TREMA-UNH at TREC 2018

Complex Answer Retrieval and News Track

 

Sumanta Kashyapi

sk1105@wildcats.unh.edu

Shubham Chatterjee

sc1242@wildcats.unh.edu

Jordan Ramsdell

jsc57@wildcats.unh.edu

Laura Dietz

dietz@cs.unh.edu

 

TREMA lab, University of New Hampshire, U.S.A

Abstract

  • This paper focus on:
    • Passage retrieval
    • Entity-aware passage retrieval
    • Entity retrieval

Introduction

  • Base on combination of low-level input runs such as BM25, Query likelihood, SDM, RM3, and Entity Context model.
  • Trained with coordinate ascent Learning-to-Rank.
  • Also experimented with a new Learning-to-Walk methods for supervised graph walks.
  • Best run is a combination of RM25, Query likelihood, and without RM3.

CAR @ TREC

  • Including the two following tasks:
    • CAR Passage Task
    • CAR Entity Task
  • Also participating the NEWS track entity ranking task.

CAR Passage Task

  • Given an article stub \(Q\)
  • Retrieve for each of its sections \(H_i\)
  • A ranking of relevant passages \(P\)
    • The passage \(P\) is a taken from a provided paragraph corpus.

CAR Entity Task

  • Given an article stub \(Q\)
  • Retrieve for each of its sections \(H_i\)
  • A ranking of relevant entities \(E\)
    • The entity \(E\) is a taken from a provided Wikipedia corpus.
    • For each entity \(E\), a support passage from the passage corpus is to be identified that explains why the entity is relevant for the heading \(H_i\) on the stub.

NEWS Entity Task

  • Given a news article with title and content.
  • Annotated with entity links to a set of entities:
    • \(\mathcal{E}=\{E_1, E_2, ... E_n\}\)
  • The task is to rank the given entities by importance for the article.

Overarching Approach

  • The KG provide access to knowledge about entities.
    • Derived from Wikipedia.
    • Wiki dump provided by the TREC CAR.
    • Doesn’t include pages from test queries.

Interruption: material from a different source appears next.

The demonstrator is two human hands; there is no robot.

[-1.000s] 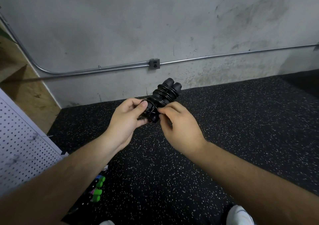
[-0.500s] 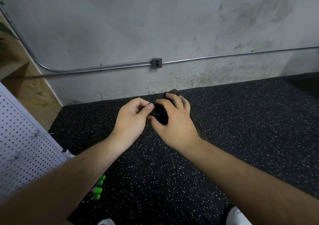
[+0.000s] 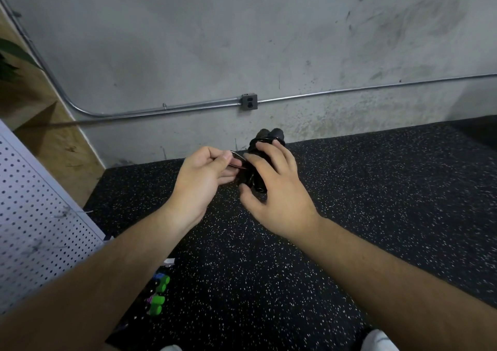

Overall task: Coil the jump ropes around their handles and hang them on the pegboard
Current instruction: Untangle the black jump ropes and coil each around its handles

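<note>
A black jump rope, its cord coiled around two black handles held side by side, is in front of me above the floor. My right hand wraps its fingers over the bundle, hiding most of it; only the handle tops and one lower end show. My left hand pinches a thin loop of the cord between thumb and forefinger, just left of the bundle. The white pegboard leans at the left edge.
Green-handled jump ropes lie on the black speckled rubber floor beside the pegboard's foot. A concrete wall with a metal conduit and outlet box stands close ahead. My white shoes show at the bottom edge.
My right hand moved from the bundle's near end to wrap over the coiled handles. My left hand shifted off the handles and now pinches a cord loop pulled out to the left.
</note>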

Low-level Retrieval Features

  • Each of approaches are based on:
    • Variety of unsupervised retrieval models.
    • Document indexes.

Indexes

  • Following indexes is created for use of retrieval methods.
    • A paragraph index out of the text in passages.
    • A page index out of all visible text on Wikipedia pages.
    • An entity index out of the first paragraph, anchor text, and category info of Wikipedia.

Query Models

  • Given a stub with:
    • Page title \(T\)
    • A tree-shaped outline of headings
      • \(H1, H1.1, H1.2, H1.2.1, H2...\)
  • Section Path Queries
    • Concatenate the page title and all parent headings.
      • e.g. \(H1.2 \to T,H1,H1.2\)

Retrieval Models

  • Given a query model to transform the stub into a keyword query and an index.
    • BM25
    • Query likelihood with Dirichlet smoothing
  • Both of above are implemented in Lucene.

Expansion Models

  • None
    • No expansion, just uses initial ranking.
  • RM3
    • Expansion using 20 top paragraphs to expand.
  • ECM
    • Representing a document as a bag-of-entity-link-targets.
    • Uses top 100 paragraphs/pages.
  • ECM-psg
    • Expand query with top 100 expansion entities.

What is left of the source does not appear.